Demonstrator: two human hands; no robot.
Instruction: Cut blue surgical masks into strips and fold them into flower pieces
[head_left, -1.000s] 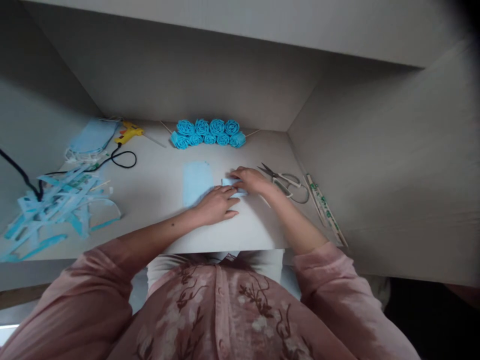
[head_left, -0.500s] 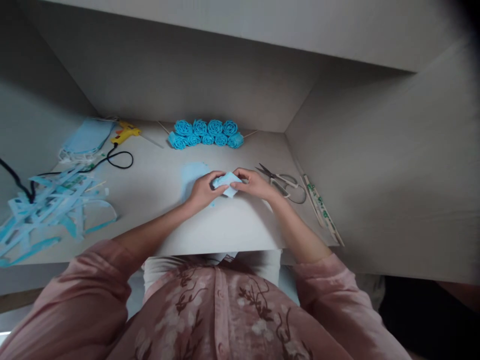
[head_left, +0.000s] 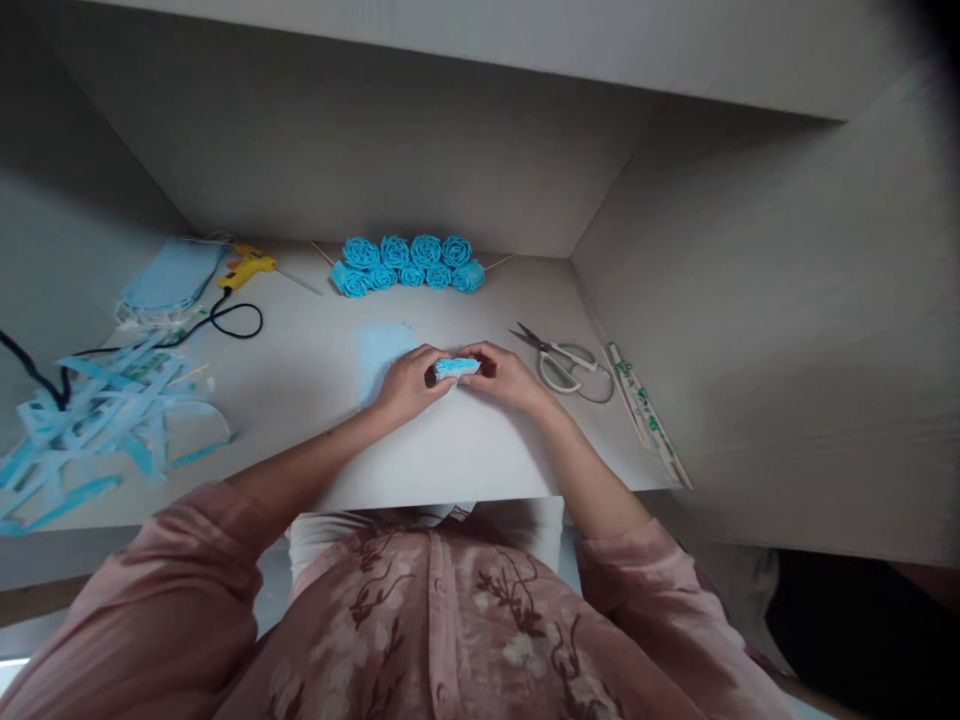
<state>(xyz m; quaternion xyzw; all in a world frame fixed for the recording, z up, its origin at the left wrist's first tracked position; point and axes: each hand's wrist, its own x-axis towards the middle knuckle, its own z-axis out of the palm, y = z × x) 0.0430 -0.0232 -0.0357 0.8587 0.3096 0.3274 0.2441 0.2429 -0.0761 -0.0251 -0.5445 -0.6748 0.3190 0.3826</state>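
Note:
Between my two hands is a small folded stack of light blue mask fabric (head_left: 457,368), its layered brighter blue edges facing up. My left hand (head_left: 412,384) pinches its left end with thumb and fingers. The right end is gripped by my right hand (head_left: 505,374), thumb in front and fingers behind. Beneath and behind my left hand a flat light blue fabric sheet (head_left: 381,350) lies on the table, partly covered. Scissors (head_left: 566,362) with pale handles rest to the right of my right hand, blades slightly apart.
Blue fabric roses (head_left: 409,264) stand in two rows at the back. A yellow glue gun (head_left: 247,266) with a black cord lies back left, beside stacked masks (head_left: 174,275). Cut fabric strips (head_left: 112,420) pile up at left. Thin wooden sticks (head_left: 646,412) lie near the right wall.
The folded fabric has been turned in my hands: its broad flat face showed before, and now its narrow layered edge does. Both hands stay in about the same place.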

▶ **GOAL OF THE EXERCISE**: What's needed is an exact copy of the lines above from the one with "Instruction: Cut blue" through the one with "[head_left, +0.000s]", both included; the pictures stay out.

▶ **TASK RESULT**:
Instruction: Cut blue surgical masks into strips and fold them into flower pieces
[head_left, -1.000s] 
[head_left, -0.500s] 
[head_left, +0.000s] 

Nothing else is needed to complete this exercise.